The sector with the greatest potential is home automation. The industry has identified over 200 possible home wireless applications, creating the volume needed to make ZigBee the wireless king. But because consumers demand the cheapest and easiest-to-use products, companies are proceeding with caution.
So far, the industrial sector heads the list for ZigBee adoption, with products for building monitoring and control and AMR. Testing, validating, and improving industrial/commercial ZigBee will lead to better home products. As they say, applications are limitless (see "Top 12 ZigBee Apps,").
Designing With ZigBee
Assuming you have a wireless application, your first task is to decide which technology to use. Cost, availability, speed, range, and power consumption apply. But don't forget to factor in time-tomarket and the engineering talent at your disposal, mainly wireless expertise and software-development capabilities. There are six technology options:
- Infrared (IR): It's the cheapest of all, but it offers the shortest range and operates via line-of-sight only. Data rates reach 16 Mbits/s.
- ISM wireless: These inexpensive chips operate in the 315-, 433-, and 902-to 928-MHz range. There are lots of inexpensive modules too, but no standard protocol. It's best for really simple applications.

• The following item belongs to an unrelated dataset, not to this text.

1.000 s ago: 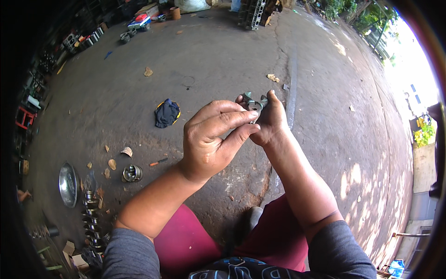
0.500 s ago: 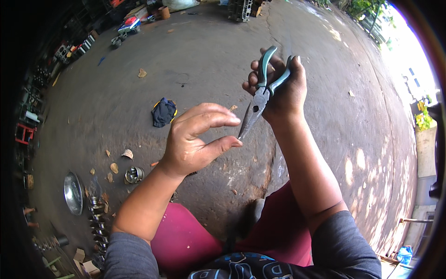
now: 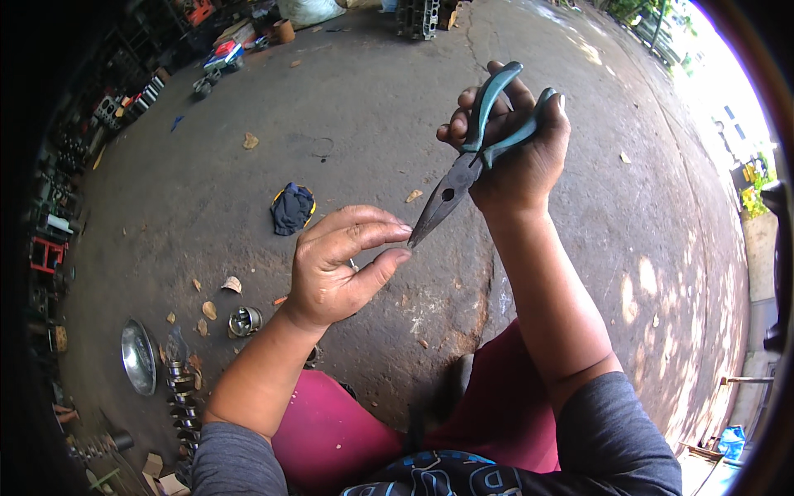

- Bluetooth: This fast (to 3 Mbits/s), low-cost technology features a range of typically 10 to 100 m. It's highly developed, with many profiles. It also offers PAN ad-hoc (non-mesh) networking capability.
- Wi-Fi: Also known as 802.11a/b/g, it's widely available. Though more expensive, Wi-Fi offers very high data rates to 54 Mbits/s and the longest range (100 m). Wi-Fi transceivers consume more power and are more difficult to integrate into a mesh network.
- ZigBee: It's the newest technology. It trades off a low data rate (up to 250 kbits/s) for very low power consumption and an inherent mesh capability. Few formal profiles are available now, but more are on the way. Prices will drop as volume builds. It has the greatest potential among the wireless options.
- UWB: Ultra-Wideband is now available in chip and module form. Its very high speed (100 to 480 Mbits/s) and short range (less than 10 m) tend to typecast it as a video and high-speed data (USB) solution in consumer products. No mesh capability exists at this time.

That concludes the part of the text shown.